Wednesday, 17 August 2022, 12:53 Last update: about 2 months ago

It’s scary that any person can see murdering a woman - a human being - in cold blood as ‘normal’,” Amy Mallia, an activist who is Daphne Caruana Galizia's niece said.

She spoke during a vigil for Caruana Galizia held on Tuesday night.

“Daphne the journalist, Daphne the mother, Daphne the daughter, the sister, the aunt, the friend. We all knew one version or another of Daphne. But I never thought in a million years that I would be seeing the version of her that was reduced to just another statistic – that of assassinated journalists. Nor the version of her whose burning car I have images of forever ingrained in my mind, desperately calling her number over and over again at 3.19pm on the 16th of October of 2017, just after school, hoping that the horrifying news we had just received was a mistake,” Amy Mallia said.

She hoped, on that day, that Daphne was still alive, “hoping that my aunt would still be around. Refreshing news portals’ websites, hoping against hope that Daphne could somehow have survived that brutal bomb. Only to deduce, on seeing a horrific photograph in those frantic minutes, that Daphne could never have survived the blast, that blew her and her car to pieces mere metres from her home.”

“Never in a million years would I have thought that I would be seeing the version of Daphne being lowered into the cold ground while, we who love her so much, looked on, when we should still be enjoying the version of her who still had so much life left to live, and who would have so dearly loved the grandchildren she was deprived of ever knowing.”

“Neither did I ever think I would see the version of her who, months and years after her assassination, is still ridiculed or made the butt of sick jokes and disturbing memes by people who should know better. Nor the version of Daphne whose killing was reduced to and was disturbingly referred to as ‘just business’, with Daphne herself being seen as a nuisance to be ‘dealt with’, her life stopped by the simple push of a button. It’s scary that any person can see murdering a woman – a human being - in cold blood as ‘normal’.” she said.

It is also scary, she said, that anyone allegedly involved in the assassination of a journalist is also still referred to as a “businessman” or a “business mogul”, rather than as a “murder suspect”.

“Nobody should normalise murder, nor should murder be trivialised. Nobody should remain complacent when a journalist is murdered.”

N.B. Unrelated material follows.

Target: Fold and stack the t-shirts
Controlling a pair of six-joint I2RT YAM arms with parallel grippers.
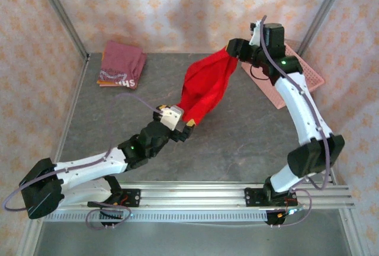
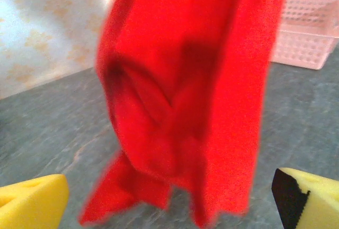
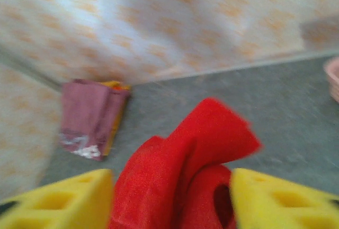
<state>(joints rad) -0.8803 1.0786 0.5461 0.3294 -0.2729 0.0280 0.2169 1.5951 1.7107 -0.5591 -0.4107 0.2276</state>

“By working with or for companies owned by these sorts of people, or by voluntarily giving them your custom – whether by just working at a call centre of theirs or simply buying a coffee from one of the establishments they co-own – you are indirectly helping to fund a whole chain of corruption and playing a part in the threat to democracy and to society as a whole.”

She said that people may see things differently “if, like I have, you sat in court mere inches from several men accused of playing a part in your aunt’s horrific assassination.”

“I have witnessed my admirable and stoic grandparents and cousins sitting mere inches from their daughter’s and mother’s alleged murderers, along with other close family members of mine and Daphne’s. No person should ever have to endure that, especially since nobody should ever be assassinated in the first place.”

“It would be Daphne’s 58th birthday on the 26th of August. But we won’t be celebrating Daphne’s birthday with her that day. Some of us will instead be sitting in court facing one of the men charged with her brutal murder. On the day she would have turned 58. We can’t celebrate with Daphne. We can only celebrate her.”